I had similar issues with Seven and The Game.

The first one is enough to sink it. She and her daughter are the first ones to get aboard-yet there isn’t a single flight attendant on duty? :dubious: When they call for “those with special needs and small children” to board first, the flight attendants are always there waiting on the plane to help them (if necessary) to get settled in. If just one attendant sees the kid and chats with Jodie, the entire plot disintegrates.

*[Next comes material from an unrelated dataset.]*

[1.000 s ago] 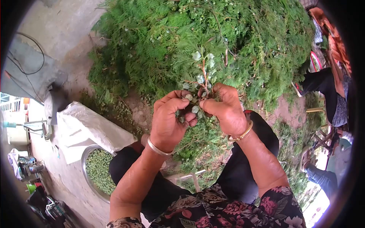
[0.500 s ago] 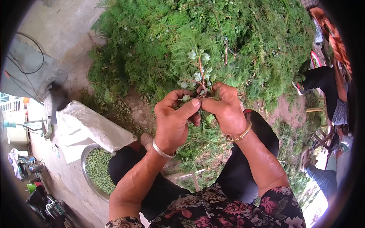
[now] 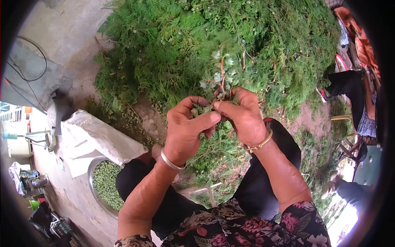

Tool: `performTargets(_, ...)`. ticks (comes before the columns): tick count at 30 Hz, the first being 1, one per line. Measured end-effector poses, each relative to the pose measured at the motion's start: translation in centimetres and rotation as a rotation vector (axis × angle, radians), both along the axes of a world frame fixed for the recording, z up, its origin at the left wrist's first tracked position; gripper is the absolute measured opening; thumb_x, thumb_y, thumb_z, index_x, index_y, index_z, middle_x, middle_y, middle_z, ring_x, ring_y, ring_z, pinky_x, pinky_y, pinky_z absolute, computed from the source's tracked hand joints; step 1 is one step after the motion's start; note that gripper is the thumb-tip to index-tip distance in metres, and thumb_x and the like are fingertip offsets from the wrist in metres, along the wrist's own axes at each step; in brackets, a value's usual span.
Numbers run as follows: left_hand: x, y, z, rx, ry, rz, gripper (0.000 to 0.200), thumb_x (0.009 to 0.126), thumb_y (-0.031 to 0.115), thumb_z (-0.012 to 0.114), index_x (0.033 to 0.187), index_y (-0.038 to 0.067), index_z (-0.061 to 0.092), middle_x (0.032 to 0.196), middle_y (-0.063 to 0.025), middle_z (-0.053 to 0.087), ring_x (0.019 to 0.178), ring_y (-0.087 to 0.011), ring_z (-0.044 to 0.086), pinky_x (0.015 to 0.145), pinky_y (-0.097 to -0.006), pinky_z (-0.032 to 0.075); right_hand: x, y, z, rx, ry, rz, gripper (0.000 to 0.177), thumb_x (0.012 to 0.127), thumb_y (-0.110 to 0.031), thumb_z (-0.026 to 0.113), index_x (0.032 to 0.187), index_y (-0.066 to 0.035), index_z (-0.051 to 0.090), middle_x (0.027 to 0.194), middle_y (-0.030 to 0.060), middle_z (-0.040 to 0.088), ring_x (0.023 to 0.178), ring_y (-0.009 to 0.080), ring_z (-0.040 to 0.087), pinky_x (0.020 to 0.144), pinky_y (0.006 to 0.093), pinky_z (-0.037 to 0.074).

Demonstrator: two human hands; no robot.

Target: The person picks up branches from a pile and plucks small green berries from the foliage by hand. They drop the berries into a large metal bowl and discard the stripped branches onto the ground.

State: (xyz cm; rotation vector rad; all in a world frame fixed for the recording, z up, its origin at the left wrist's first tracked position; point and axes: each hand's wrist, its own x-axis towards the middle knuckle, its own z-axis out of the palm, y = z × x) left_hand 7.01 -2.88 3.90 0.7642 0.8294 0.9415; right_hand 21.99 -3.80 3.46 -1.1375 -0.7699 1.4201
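A cypress-like sprig (image 3: pixel 222 74) with pale green cones stands upright between my two hands, its leafy tip blurred. My right hand (image 3: pixel 245 113), with a gold bangle at the wrist, pinches the sprig's reddish stem near its base. Close against it, my left hand (image 3: pixel 185 129) wears a silver bangle and has its thumb and fingers curled round small green cones (image 3: pixel 198 110) beside the stem. The left fingertips are partly hidden. Beyond both hands lies a large heap of green branches (image 3: pixel 173 53).
A metal basin (image 3: pixel 91 181) full of green cones (image 3: pixel 107 183) sits on the floor at left, near a white sack (image 3: pixel 98 138). Loose clippings (image 3: pixel 218 154) lie between my knees. Other people (image 3: pixel 349 88) sit at the right edge. A black cable (image 3: pixel 43 61) hangs at upper left.
My left hand has moved slightly left and down, its thumb now apart from the right thumb. The sprig has shifted a little to the right. A person's arm at lower right has moved.
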Motion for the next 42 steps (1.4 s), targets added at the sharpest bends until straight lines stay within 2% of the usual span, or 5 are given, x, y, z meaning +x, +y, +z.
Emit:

There was one particularly bogus cliffhanger on *Dexter *that pissed me off enormously. Towards the end of season 3, having realized that for the umpteenth time in a row, the person he’d felt comfy enough to entrust with his serial killerdom secret turned out to be a complete psycho (duh), *Dex *cleans house. Problem: the psycho in question has, unbeknownst to Dexter, set *another *murdering psycho on his trail with orders to kill him.
As the episode ends, Dexter is attacked from behind, either tased or knocked unconscious IIRC then promptly shoved inside a car trunk. Credits. Dun dun DUN !

Next episode starts, turns out it wasn’t the killer who had attacked Dexter, oh no. It was his cop buddies. Who shoved him in a car trunk so they could drive him to his surprise bachelor party.
What the *CRAP *?!
This would already be stupendously asinine a plotline if the people involved were stone drunk teenagers, but these guys are cops. Don’t they know about them pesky assault, kidnapping, false imprisonment etc… laws ?

And past this suspension of disbelief issue, I mean, it was so obviously the cheapest cliffhanger tease copout I’d ever seen… pure rubbish.